Ronald's Residential Rent

¶ 17 Ronald resided in the decedent's property rent-free before the decedent died. He continued to live there rent-free for approximately eighteen months after the decedent's death and until the estate evicted him. The circuit court ultimately determined that Ronald did not owe rent to the estate.

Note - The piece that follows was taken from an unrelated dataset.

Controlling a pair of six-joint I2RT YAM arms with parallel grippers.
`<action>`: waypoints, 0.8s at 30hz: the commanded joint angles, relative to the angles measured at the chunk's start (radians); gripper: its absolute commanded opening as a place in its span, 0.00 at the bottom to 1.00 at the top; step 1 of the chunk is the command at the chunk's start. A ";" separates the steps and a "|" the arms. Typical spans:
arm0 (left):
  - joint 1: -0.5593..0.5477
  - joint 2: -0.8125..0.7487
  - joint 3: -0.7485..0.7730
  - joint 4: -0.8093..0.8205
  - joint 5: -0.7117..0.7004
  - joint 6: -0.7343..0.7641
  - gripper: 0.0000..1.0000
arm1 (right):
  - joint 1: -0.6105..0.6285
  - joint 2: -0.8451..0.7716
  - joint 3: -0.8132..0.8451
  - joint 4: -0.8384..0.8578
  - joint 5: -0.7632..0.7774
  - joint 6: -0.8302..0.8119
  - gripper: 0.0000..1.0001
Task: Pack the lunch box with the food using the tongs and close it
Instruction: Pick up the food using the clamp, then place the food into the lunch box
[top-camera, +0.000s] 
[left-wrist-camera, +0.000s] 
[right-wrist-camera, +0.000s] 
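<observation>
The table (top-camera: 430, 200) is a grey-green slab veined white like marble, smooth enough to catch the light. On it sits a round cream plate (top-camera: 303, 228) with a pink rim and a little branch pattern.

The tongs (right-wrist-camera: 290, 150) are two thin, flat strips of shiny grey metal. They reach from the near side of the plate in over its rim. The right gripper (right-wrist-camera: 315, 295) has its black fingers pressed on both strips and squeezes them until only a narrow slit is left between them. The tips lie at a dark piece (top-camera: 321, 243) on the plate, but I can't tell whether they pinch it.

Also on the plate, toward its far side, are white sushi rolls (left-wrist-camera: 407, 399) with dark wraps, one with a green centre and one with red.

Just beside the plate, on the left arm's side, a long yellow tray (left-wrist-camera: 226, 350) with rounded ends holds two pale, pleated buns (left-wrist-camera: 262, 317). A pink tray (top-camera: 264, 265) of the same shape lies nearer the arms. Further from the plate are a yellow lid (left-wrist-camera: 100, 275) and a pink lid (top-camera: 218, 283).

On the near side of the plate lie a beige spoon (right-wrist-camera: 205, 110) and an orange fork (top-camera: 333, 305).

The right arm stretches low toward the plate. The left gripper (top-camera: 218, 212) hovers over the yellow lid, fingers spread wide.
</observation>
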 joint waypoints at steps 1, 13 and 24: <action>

¶ 18 On appeal, Bobby and the estate argue that the circuit court erred when it found that Ronald did not owe rent to the estate. Ronald has not filed a respondent's brief to dispute the positions taken by Bobby and the estate. Therefore, Ronald concedes that the circuit court erred. Charolais Breeding Ranches, Ltd. v. FPC Sec. Corp. , 90 Wis. 2d 97, 109, 279 N.W.2d 493 (Ct. App. 1979) (where a party on appeal does not address an issue raised by the opponent, we assume the party concedes the issue). We reverse and remand for the circuit court to determine Ronald's rent obligation to the estate.

Conclusion

¶ 19 We affirm the circuit court's calculation of gravel pit rent owed to the estate by Bobby. We reverse the circuit court's determination that Ronald did not owe residential rent to the estate and remand for the circuit court to determine Ronald's rent obligation.

¶ 20 Because we affirm in part and reverse in part, we decline to award WIS. STAT. RULE 809.25 costs to any party. RULE 809.25(1)(a).

By the Court. -Order affirmed in part; reversed in part and cause remanded with directions.

This opinion will not be published. See WIS. STAT. RULE 809.23(1)(b)5.